Reproduce every entry exactly as written.

*** Opening DATA PROVIDED ***

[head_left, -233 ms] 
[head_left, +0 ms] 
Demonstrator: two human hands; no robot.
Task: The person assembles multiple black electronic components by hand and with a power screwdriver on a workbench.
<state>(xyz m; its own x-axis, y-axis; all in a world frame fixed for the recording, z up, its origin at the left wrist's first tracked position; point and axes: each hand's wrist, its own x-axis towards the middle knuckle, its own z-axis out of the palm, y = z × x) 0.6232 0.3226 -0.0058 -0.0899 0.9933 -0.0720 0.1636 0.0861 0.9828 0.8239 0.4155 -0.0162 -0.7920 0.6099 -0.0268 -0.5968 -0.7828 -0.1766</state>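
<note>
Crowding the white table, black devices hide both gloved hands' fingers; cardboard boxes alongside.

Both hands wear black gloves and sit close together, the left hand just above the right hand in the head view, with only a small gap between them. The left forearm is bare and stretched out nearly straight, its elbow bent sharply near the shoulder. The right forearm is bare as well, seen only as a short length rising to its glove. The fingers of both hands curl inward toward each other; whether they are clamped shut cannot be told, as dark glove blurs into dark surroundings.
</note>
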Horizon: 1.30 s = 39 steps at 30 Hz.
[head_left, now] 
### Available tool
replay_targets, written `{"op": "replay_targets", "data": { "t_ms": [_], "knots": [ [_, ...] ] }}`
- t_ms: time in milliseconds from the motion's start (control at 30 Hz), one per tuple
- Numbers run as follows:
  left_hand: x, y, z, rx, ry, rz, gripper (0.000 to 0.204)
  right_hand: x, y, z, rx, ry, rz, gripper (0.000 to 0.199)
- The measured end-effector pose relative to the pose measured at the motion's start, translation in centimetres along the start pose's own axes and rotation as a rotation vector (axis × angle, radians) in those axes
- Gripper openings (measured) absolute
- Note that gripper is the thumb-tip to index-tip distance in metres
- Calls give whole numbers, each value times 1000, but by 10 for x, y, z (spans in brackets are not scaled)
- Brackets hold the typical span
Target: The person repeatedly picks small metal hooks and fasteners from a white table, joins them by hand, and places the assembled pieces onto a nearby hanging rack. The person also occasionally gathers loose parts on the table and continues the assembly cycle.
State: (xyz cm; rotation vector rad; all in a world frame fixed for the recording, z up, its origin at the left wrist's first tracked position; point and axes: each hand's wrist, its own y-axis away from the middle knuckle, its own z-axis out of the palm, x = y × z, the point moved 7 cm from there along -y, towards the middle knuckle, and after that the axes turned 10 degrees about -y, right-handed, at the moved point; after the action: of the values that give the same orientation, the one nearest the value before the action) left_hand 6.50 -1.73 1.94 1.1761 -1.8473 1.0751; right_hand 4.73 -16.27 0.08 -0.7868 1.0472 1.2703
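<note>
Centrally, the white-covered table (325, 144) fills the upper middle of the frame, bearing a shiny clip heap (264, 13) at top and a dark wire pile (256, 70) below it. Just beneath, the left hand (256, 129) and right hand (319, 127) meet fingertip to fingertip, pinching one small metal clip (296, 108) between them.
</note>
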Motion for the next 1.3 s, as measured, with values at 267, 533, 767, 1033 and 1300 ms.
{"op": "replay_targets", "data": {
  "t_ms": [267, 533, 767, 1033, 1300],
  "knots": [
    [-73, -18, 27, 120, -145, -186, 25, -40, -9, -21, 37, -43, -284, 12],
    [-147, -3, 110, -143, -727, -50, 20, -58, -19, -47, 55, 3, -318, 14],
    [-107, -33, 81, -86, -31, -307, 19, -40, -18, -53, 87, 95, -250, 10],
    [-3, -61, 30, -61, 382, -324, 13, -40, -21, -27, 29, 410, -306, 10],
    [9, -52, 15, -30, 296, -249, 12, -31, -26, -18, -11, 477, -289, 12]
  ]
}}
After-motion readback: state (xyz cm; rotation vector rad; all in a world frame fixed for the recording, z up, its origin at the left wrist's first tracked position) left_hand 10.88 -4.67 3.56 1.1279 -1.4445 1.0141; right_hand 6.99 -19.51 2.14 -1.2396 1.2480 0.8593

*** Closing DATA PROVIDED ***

## RESULT OF THIS EXERCISE
[head_left, -233 ms] 
[head_left, +0 ms] 
Demonstrator: two human hands; no robot.
Task: The person assembles multiple black electronic components by hand and with a power screwdriver on a workbench.
<state>(xyz m; its own x-axis, y-axis; all in a world frame fixed for the recording, z up, its origin at the left wrist's first tracked position; point and axes: each hand's wrist, its own x-axis towards the middle knuckle, its own z-axis out of the palm, y = z × x) 0.6232 0.3226 -0.0058 -0.0899 0.9933 -0.0720 0.1636 0.0861 0.9828 0.8239 0.4155 -0.0162 -0.7920 0.6099 -0.0268 -0.5968 -0.7828 -0.1766</state>
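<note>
Crowding the white table, black devices hide both gloved hands' fingers; cardboard boxes alongside.

Both hands wear black gloves and sit close together, the left hand just above the right hand in the head view, with only a small gap between them. The left forearm is bare and stretched out nearly straight, its elbow bent sharply near the shoulder. The right forearm is bare as well, seen only as a short length rising to its glove. The fingers of both hands curl inward toward each other; whether they are clamped shut cannot be told, as dark glove blurs into dark surroundings.
</note>
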Horizon: 1.30 s = 39 steps at 30 Hz.
[head_left, now] 
### Available tool
replay_targets, written `{"op": "replay_targets", "data": { "t_ms": [_], "knots": [ [_, ...] ] }}`
- t_ms: time in milliseconds from the motion's start (control at 30 Hz), one per tuple
- Numbers run as follows:
  left_hand: x, y, z, rx, ry, rz, gripper (0.000 to 0.204)
  right_hand: x, y, z, rx, ry, rz, gripper (0.000 to 0.199)
- The measured end-effector pose relative to the pose measured at the motion's start, translation in centimetres along the start pose's own axes and rotation as a rotation vector (axis × angle, radians) in those axes
- Gripper openings (measured) absolute
- Note that gripper is the thumb-tip to index-tip distance in metres
- Calls give whole numbers, each value times 1000, but by 10 for x, y, z (spans in brackets are not scaled)
- Brackets hold the typical span
Target: The person repeatedly picks small metal hooks and fasteners from a white table, joins them by hand, and places the assembled pieces onto a nearby hanging rack. The person also occasionally gathers loose parts on the table and continues the assembly cycle.
State: (xyz cm; rotation vector rad; all in a world frame fixed for the recording, z up, its origin at the left wrist's first tracked position; point and axes: each hand's wrist, its own y-axis away from the middle knuckle, its own z-axis out of the palm, x = y × z, the point moved 7 cm from there along -y, towards the middle knuckle, and after that the axes turned 10 degrees about -y, right-handed, at the moved point; after the action: of the values that give the same orientation, the one nearest the value before the action) left_hand 6.50 -1.73 1.94 1.1761 -1.8473 1.0751; right_hand 4.73 -16.27 0.08 -0.7868 1.0472 1.2703
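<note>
Centrally, the white-covered table (325, 144) fills the upper middle of the frame, bearing a shiny clip heap (264, 13) at top and a dark wire pile (256, 70) below it. Just beneath, the left hand (256, 129) and right hand (319, 127) meet fingertip to fingertip, pinching one small metal clip (296, 108) between them.
</note>
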Motion for the next 1.3 s, as measured, with values at 267, 533, 767, 1033 and 1300 ms.
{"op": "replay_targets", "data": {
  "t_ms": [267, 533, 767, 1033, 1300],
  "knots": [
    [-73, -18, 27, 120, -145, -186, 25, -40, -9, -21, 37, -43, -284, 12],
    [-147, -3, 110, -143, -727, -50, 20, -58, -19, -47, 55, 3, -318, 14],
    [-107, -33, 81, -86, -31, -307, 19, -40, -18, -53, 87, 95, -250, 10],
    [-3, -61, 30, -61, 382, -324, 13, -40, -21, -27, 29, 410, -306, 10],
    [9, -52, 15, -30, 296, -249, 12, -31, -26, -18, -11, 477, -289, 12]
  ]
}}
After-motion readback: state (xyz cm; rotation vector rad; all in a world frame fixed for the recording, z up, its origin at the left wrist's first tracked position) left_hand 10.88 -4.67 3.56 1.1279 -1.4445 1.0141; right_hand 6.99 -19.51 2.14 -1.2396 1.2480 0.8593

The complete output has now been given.